### Task statement:
Restate the data that follows exactly as it stands, beginning with the first line and ending with the line that contains "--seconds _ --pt".
::::::::::
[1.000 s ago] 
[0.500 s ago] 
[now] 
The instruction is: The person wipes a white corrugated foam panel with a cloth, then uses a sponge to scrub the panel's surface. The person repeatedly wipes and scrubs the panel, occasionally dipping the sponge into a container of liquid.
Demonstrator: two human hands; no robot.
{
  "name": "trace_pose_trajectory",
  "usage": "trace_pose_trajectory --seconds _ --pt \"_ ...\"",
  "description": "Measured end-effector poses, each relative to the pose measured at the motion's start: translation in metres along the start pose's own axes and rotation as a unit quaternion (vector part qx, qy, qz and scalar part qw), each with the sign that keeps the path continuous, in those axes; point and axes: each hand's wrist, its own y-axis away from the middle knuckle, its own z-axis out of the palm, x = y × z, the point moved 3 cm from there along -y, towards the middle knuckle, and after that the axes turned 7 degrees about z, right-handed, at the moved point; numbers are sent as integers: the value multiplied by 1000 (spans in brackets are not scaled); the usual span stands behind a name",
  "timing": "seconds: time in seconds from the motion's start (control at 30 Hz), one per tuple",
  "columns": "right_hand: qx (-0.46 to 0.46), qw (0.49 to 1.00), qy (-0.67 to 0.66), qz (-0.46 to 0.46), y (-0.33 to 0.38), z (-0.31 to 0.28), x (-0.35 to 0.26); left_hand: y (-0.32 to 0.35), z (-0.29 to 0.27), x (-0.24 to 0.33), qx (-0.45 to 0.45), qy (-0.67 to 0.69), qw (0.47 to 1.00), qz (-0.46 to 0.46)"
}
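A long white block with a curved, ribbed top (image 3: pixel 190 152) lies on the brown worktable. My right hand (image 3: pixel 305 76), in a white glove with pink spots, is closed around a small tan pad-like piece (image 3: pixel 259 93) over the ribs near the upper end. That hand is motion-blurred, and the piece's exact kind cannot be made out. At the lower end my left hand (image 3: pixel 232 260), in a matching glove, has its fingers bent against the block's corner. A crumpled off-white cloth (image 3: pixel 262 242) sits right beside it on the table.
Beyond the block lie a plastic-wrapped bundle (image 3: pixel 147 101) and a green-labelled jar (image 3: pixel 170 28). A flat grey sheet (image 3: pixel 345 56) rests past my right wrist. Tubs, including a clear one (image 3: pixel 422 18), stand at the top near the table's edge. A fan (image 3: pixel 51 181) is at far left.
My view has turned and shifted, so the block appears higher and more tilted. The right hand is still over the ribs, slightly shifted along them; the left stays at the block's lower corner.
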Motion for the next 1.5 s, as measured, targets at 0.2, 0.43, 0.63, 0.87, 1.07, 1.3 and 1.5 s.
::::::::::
### Solution for this exercise:
[1.000 s ago] 
[0.500 s ago] 
[now] 
The instruction is: The person wipes a white corrugated foam panel with a cloth, then uses a sponge to scrub the panel's surface. The person repeatedly wipes and scrubs the panel, occasionally dipping the sponge into a container of liquid.
Demonstrator: two human hands; no robot.
{
  "name": "trace_pose_trajectory",
  "usage": "trace_pose_trajectory --seconds _ --pt \"_ ...\"",

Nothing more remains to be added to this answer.